Slain medical student remembered
Cynthia Foxx sits on the bench dedicated to her daughter, Tiana Nicole Williams, a student accepted to the Brody School of Medicine who lost her life due to domestic violence. A program on intimate partner violence and the bench dedication marked the 10th anniversary of Williams’ death. (Photos by Cliff Hollis)
By Doug Boyd
ECU News Services
A mother’s message about domestic violence marked the dedication of a bench in memory of a murdered would-be medical student Oct. 15 at the Brody School of Medicine at East Carolina University.
“She was a winner,” Cynthia Foxx said of her late daughter, Tiana Nicole Williams, who was killed 10 years ago by a man she was in a relationship with. “If there was anything Tiana could do to help a human being, she would. As I walk around in this life, she is next to my heart.”
The dedication was part of a daylong-event at the Brody School of Medicine dedicated to Williams’ memory and to identifying and protecting victims of domestic violence.
Dr. Peggy Goodman, an associate professor of emergency medicine at ECU, has served on the N.C. Domestic Violence Commission and was at the events. “There’s no justice that brings back a murdered family member,” she said. “Her community lost a doctor, (her mother) lost a daughter, her siblings lost a sister. Nothing brings that back.”

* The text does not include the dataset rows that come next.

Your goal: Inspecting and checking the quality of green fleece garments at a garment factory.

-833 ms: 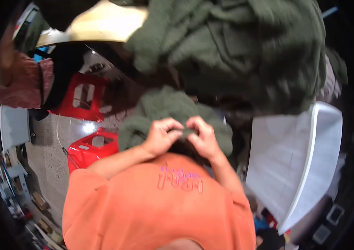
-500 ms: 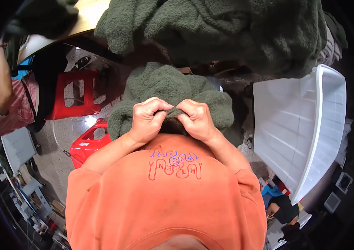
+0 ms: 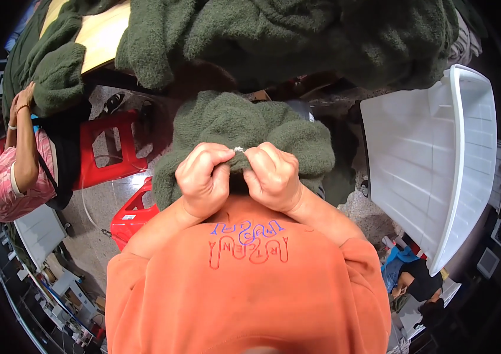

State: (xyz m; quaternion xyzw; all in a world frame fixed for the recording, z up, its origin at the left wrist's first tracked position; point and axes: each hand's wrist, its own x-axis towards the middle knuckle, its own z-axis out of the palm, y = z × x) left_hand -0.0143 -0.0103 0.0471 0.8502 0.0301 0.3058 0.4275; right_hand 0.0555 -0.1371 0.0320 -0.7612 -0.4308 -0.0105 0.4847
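Observation:
A fuzzy dark green knit garment (image 3: 221, 121) lies bunched across my lap. My left hand (image 3: 204, 180) is closed in a pinch on its near edge. Close beside it, my right hand (image 3: 274, 177) pinches the same edge, thumb and forefinger together. A tiny whitish tuft (image 3: 238, 150) shows between the two sets of fingertips; whether it is thread or a small tag I cannot tell. The hands nearly touch, and the cloth under the fingers is mostly hidden.
More dark green knit pieces (image 3: 262, 41) are heaped on the wooden table (image 3: 104, 36) ahead. A large white plastic bin (image 3: 418, 147) stands tilted at my right. Red plastic stools (image 3: 92, 150) are at the left, near a co-worker in a pink top (image 3: 23, 168) handling green knit.
The whitish tuft now shows between my fingertips. My hands have come slightly nearer to me, still pinching. The co-worker's arms have shifted on the green cloth, and my view has moved slightly.

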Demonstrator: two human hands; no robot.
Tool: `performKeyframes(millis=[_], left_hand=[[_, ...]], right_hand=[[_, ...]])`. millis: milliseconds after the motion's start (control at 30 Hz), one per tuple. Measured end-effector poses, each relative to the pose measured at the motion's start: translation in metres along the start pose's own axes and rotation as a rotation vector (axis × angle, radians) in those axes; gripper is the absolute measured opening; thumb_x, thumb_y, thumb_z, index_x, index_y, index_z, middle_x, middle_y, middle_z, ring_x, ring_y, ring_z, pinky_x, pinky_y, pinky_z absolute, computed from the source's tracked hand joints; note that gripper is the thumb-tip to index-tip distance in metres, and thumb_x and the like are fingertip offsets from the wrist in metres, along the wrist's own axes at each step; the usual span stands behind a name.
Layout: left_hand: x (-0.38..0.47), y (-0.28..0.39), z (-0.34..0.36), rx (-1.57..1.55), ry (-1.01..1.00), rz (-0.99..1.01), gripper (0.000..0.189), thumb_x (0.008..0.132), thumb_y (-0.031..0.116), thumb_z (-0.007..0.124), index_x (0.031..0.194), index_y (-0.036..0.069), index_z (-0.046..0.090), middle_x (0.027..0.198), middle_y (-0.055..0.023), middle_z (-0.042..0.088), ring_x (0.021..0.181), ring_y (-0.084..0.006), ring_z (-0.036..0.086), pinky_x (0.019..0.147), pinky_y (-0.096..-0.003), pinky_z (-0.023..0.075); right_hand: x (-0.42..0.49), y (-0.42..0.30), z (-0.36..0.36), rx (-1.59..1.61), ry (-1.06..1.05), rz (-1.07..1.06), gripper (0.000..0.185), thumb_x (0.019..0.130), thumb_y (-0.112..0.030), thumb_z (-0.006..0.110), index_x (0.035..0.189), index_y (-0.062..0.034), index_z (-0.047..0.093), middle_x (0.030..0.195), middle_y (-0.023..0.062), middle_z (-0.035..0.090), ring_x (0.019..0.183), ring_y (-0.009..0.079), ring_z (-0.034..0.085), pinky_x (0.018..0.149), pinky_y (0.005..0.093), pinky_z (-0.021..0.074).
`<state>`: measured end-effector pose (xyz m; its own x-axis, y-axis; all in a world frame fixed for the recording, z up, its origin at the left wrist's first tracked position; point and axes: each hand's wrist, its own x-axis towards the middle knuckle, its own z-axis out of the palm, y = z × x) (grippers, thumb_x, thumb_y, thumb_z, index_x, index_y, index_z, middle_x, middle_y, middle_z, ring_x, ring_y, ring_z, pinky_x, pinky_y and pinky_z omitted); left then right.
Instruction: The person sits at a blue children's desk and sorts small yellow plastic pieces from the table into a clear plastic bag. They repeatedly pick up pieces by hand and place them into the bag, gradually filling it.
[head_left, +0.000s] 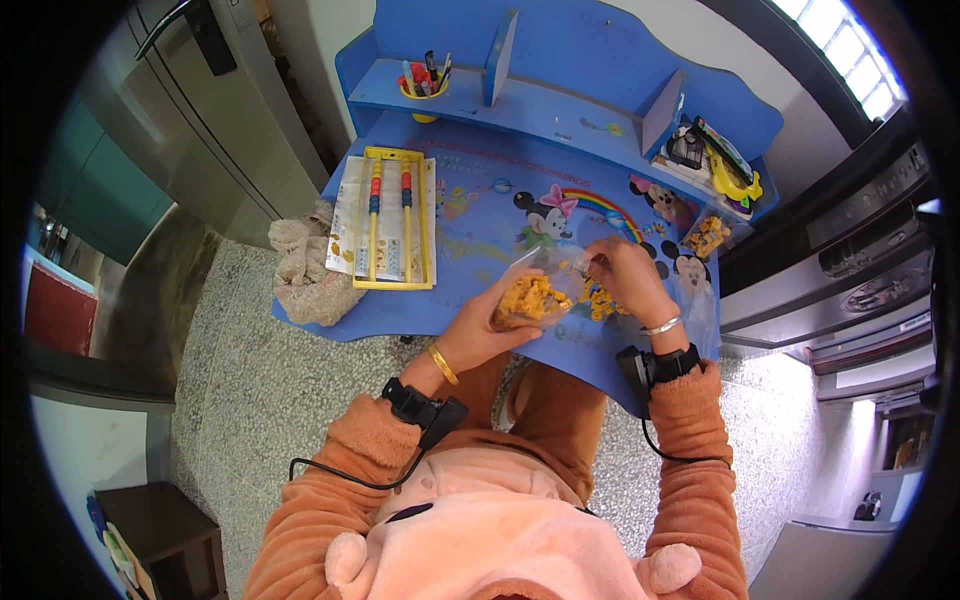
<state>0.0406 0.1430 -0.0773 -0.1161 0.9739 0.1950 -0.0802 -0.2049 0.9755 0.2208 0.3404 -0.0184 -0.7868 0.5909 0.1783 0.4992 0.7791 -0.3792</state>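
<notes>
My left hand (480, 326) holds a clear plastic bag or container with small orange-yellow pieces (529, 300) inside, above the near edge of a blue desk (480, 225). At its upper right rim is my right hand (619, 274), fingers bent together; whether they pinch the clear plastic or a small piece cannot be told. Loose orange-yellow pieces (598, 301) lie on the desk just below the right hand. Farther right stands a clear container with similar pieces (706, 236). Crumpled clear plastic (697, 307) lies at the desk's right edge.
A yellow bead frame (430, 225) lies on printed paper (343, 217) at the left, beside a bunched fluffy cloth (311, 277). The back shelf (465, 86) bears a yellow pen cup (424, 86) and, at the right, a yellow object (727, 180) among other items.
</notes>
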Motion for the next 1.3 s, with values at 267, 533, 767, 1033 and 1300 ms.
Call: performKeyframes(millis=[267,533,767,1033,1300], left_hand=[[-0.001,0.0,0.0,-0.091,-0.019,-0.07,0.075,0.088,0.0,0.079,0.153,0.01,0.045,0.139,-0.0041,0.058,0.126,-0.0128,0.055,0.106,-0.0293,0.0468],[-0.003,-0.001,0.001,-0.051,0.014,-0.013,0.073,0.089,0.003,0.079,0.153,0.011,0.045,0.137,-0.005,0.061,0.123,-0.0118,0.057,0.105,-0.0302,0.048],[-0.002,-0.006,0.0,-0.028,0.02,0.006,0.075,0.087,0.004,0.081,0.153,0.012,0.046,0.136,-0.0059,0.063,0.122,-0.0118,0.058,0.103,-0.0306,0.0497],[-0.003,-0.003,0.0,0.001,0.007,-0.044,0.077,0.086,-0.007,0.079,0.153,0.007,0.044,0.138,-0.0023,0.058,0.125,-0.012,0.056,0.107,-0.0286,0.0479],[-0.002,-0.001,0.0,0.005,0.015,-0.006,0.078,0.086,-0.007,0.079,0.153,0.009,0.044,0.138,-0.002,0.057,0.125,-0.012,0.056,0.105,-0.0284,0.0494]], right_hand=[[-0.011,-0.071,-0.076,0.446,0.282,-0.201,0.01,0.088,0.0,0.075,0.097,-0.0024,0.074,0.086,0.0061,0.068,0.073,0.0144,0.062,0.065,0.0273,0.0501],[-0.008,-0.1,-0.073,0.217,0.175,-0.483,0.015,0.086,-0.006,0.078,0.101,-0.0044,0.075,0.091,0.0097,0.067,0.081,0.0275,0.066,0.07,0.0358,0.0543],[0.003,-0.052,-0.041,0.397,0.118,-0.135,0.023,0.088,-0.006,0.076,0.11,-0.0017,0.073,0.096,0.014,0.069,0.081,0.0304,0.068,0.072,0.0388,0.0548],[0.007,-0.01,0.012,0.118,-0.053,-0.174,0.016,0.086,-0.003,0.068,0.101,0.0012,0.071,0.094,0.0241,0.067,0.088,0.0463,0.065,0.075,0.0496,0.0522],[0.016,-0.007,0.014,0.042,-0.116,-0.177,0.013,0.084,-0.004,0.065,0.095,-0.0004,0.068,0.095,0.0243,0.068,0.089,0.0474,0.065,0.075,0.0518,0.0522]])
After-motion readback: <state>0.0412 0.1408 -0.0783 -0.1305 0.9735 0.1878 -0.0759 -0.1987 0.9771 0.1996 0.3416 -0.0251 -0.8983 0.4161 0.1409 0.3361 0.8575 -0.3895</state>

After Williams’ death, four of her classmates — Charlene Davenport, Tana Hall, Amy Howell and Andrew Southerland – worked to raise money to endow a fund to provide stipends to medical students to develop and participate in research and community service projects for the prevention of domestic violence.
Their classmates voted unanimously to establish the Tiana Nicole Williams Memorial Endowment. This year, second-year medical student Jenni Hoffman is the endowment scholar and is working on a project to identify new methods for screening victims of domestic violence.
Howell said domestic violence is often ignored or overlooked by society as well as the victims and their friends and families.
“I think people when they’re in domestic situations their power has been taken from them,” said Howell, a pediatrician who practices in Goldsboro. “They are being controlled and are ashamed of that.”
In August 2002, Ronald Hendrickson beat Williams to death with a piece from a broken chair in an apartment they shared in Raleigh, according to police. The following year, Hendrickson was convicted of second-degree murder and sentenced to up to 20 years in prison. He’s incarcerated at Central Prison in Raleigh.
Foxx said her daughter had been an honor student at Meredith College and always wanted to be a physician. But she sensed something was wrong in her daughter’s relationship with Hendrickson, who was 17 years older than Williams.
“Tiana didn’t just touch me. She touched a lot of people in her life,” Foxx said. “Tiana wanted to save lives. She didn’t deserve this.”
More information about the endowment is online at http://www.ecu.edu/tnwe/Endowment/Endowment.html. The bench in her memory is in front of the Brody Medical Sciences Building.
An event that heightened awareness of domestic violence was held at Brody School of Medicine in honor of would-be medical student Tiana Nichole Williams. Williams’ mother receives a hug at the event, pictured above.